Nevertheless, there are some rare examples where the phonetic is meaningful. In all of these cases however, both words must (and you should be able to prove it) be etymologically related. Among the obvious examples are 方 *paŋ ‘square’ > 鈁 *paŋ ‘a kind of a square vessel’, or 四 *ɬis ‘four’ > 駟 *ɬis ‘a vehicle drawn by four horses’ and 牭 *ɬis ‘four-year old cow’.
Another case when the phonetics can be considered to bear semantic load is when a semantic gets attached to a character without a change in meaning. We’ve discussed this device extensively in the part dedicated to phono-semantic compounds.
3. The Earliest Available Forms and Sources Must be Used
Since the characters have been distorted many times throughout their history (even in the earliest monuments), it is the earliest forms that need to be looked at in order to find out the true etymology. Even though they are not always known, scholarship is still being actively done, so to find the earliest forms it is necessary to use cutting-edge knowledge (see below). Consider, for instance, the characters 丁, 家 and 安.

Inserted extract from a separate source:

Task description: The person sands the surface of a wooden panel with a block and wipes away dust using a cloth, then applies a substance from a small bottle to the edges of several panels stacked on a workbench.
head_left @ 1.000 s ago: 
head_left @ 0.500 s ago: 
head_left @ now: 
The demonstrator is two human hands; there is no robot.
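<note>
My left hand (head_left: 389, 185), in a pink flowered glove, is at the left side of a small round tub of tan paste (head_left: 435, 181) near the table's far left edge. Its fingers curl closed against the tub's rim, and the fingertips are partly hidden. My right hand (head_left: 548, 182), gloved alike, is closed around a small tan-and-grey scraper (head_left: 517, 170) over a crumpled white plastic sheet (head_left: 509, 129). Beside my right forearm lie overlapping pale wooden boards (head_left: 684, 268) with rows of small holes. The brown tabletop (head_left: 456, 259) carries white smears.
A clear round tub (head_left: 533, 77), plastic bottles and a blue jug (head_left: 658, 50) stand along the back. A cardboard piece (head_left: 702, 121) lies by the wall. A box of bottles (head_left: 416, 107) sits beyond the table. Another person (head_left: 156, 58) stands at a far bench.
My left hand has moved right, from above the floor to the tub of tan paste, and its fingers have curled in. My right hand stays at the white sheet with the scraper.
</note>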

The scholars of the 19th-20th centuries tended to explain the character 丁 as a depiction of a nail, with the original sense being {釘} ‘nail’. This was based on its form from Shuowen Jiezi. But when the writings from the Shang era were discovered, it became strikingly obvious that this isn’t the case. 丁 used to be written as a simple circle or a square. Nowadays, scholars tend to say that it was a depiction of a head, with the original sense {頂} ‘head’. Compare the development of 丁 and 天 (depiction of a person with the focus on the head):
The character 家 ‘house’ is made up of 宀 ‘house’ and 豕 ‘pig’ because of which it is often interpreted as something like ‘pig in house → bountiful home’.
The earliest texts draw a clear distinction between a female pig (豕) and a male pig (𢑓 = {豭}). The latter is always drawn with a penis. Look at the picture and compare the forms 豕, 𢑓 and 家. 家 clearly has 𢑓 aside from the later forms, where 𢑓 got contaminated with 豕.
Consequently, 家 is a phono-semantic compound with the semantic 宀 ‘house’ and the phonetic 𢑓.
The character 安 ‘calm’ is made up of 宀 ‘house’ and 女 ‘woman’. This leads to many people interpreting it in the spirit of ‘woman in house → calm’.
Shang era texts have two kinds of characters with a woman inside a house: one with a stroke inside and one without.
Many dictionaries list these as the ancient forms of 安, although we now know that the characters from the top row actually have nothing to do with 安 and instead record the word {賓} ‘guest’.
You can find a different form of 安 in the bone inscriptions excavated in 2003 in the village Daxin (Shandong). They show us a pictographic form of 安, one that didn’t acquire the ‘roof’ yet. If you look closely, there’s still a stroke under the woman’s arse. This stroke is preserved up until the Han period.
From that we can deduce that the original meaning of 安 was probably ‘to sit’ (see Erya: 安坐也 ‘安 means “to sit”’). The element 宀 was appended later (compare the similar progression in 坐 → 座 ‘to sit’).
4. The Most Minute Differences Must be Noted
Sometimes the differences between the characters are so insignificant that they’re practically impossible to notice. A non-specialist can easily confuse several different characters. A good example is on the table below, which compares the characters 人 ‘person’, 匕 ‘spoon’, 从 ‘to follow’ and 比 ‘to compare’ during the different periods in the Shang era.
It really is difficult to find any difference between these, but the differences are there and they’re positively crucial.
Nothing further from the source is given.